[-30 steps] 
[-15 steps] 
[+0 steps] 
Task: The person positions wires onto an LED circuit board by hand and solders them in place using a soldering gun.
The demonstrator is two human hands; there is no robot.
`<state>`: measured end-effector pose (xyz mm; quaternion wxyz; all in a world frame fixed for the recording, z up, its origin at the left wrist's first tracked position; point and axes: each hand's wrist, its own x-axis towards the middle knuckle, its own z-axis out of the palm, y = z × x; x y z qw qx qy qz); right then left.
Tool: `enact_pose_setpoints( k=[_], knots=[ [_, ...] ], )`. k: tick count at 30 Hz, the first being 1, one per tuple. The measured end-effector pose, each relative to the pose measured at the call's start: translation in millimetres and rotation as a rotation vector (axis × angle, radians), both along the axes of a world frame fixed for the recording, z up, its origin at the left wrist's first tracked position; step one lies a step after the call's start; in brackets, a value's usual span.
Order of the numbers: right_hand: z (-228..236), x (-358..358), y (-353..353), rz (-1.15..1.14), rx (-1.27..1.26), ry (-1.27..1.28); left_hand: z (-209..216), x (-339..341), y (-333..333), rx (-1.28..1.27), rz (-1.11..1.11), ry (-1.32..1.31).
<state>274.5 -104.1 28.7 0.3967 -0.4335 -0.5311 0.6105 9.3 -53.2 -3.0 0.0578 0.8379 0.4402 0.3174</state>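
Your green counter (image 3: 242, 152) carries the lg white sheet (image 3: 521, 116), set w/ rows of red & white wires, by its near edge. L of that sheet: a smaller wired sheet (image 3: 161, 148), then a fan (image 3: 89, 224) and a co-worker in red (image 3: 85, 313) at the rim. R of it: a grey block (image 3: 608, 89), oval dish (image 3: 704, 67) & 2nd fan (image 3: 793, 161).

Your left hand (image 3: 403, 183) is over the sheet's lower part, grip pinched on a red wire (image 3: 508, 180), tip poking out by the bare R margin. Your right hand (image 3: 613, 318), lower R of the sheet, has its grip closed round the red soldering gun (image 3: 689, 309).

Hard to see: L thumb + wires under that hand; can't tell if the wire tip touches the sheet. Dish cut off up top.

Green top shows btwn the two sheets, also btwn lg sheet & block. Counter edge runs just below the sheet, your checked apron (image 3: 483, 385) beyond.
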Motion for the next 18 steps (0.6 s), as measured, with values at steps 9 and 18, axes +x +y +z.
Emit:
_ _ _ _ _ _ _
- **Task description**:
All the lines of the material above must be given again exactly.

- **Solution**:
[-30 steps] 
[-15 steps] 
[+0 steps] 
Task: The person positions wires onto an LED circuit board by hand and solders them in place using a soldering gun.
The demonstrator is two human hands; there is no robot.
`<state>`: measured end-effector pose (xyz mm; quaternion wxyz; all in a world frame fixed for the recording, z up, its origin at the left wrist's first tracked position; point and axes: each hand's wrist, its own x-axis towards the middle knuckle, its own z-axis out of the palm, y = z × x; x y z qw qx qy qz); right then left.
Tool: `enact_pose_setpoints( k=[_], knots=[ [_, ...] ], )`. k: tick count at 30 Hz, the first being 1, one per tuple. The measured end-effector pose, each relative to the pose measured at the call's start: translation in millimetres and rotation as a rotation vector (axis × angle, radians), both along the axes of a world frame fixed for the recording, z up, its origin at the left wrist's first tracked position; step one lies a step after the call's start; in brackets, a value's usual span.
Order of the numbers: right_hand: z (-228..236), x (-358..358), y (-353..353), rz (-1.15..1.14), rx (-1.27..1.26), ry (-1.27..1.28); left_hand: z (-209..216), x (-339..341), y (-333..333), rx (-1.28..1.27), rz (-1.11..1.11), ry (-1.32..1.31).
<state>274.5 -104.1 28.7 0.3967 -0.4335 -0.5311 0.6105 9.3 -53.2 -3.0 0.0578 0.8379 0.4402 0.3174</state>
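Your green counter (image 3: 242, 152) carries the lg white sheet (image 3: 521, 116), set w/ rows of red & white wires, by its near edge. L of that sheet: a smaller wired sheet (image 3: 161, 148), then a fan (image 3: 89, 224) and a co-worker in red (image 3: 85, 313) at the rim. R of it: a grey block (image 3: 608, 89), oval dish (image 3: 704, 67) & 2nd fan (image 3: 793, 161).

Your left hand (image 3: 403, 183) is over the sheet's lower part, grip pinched on a red wire (image 3: 508, 180), tip poking out by the bare R margin. Your right hand (image 3: 613, 318), lower R of the sheet, has its grip closed round the red soldering gun (image 3: 689, 309).

Hard to see: L thumb + wires under that hand; can't tell if the wire tip touches the sheet. Dish cut off up top.

Green top shows btwn the two sheets, also btwn lg sheet & block. Counter edge runs just below the sheet, your checked apron (image 3: 483, 385) beyond.
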Motion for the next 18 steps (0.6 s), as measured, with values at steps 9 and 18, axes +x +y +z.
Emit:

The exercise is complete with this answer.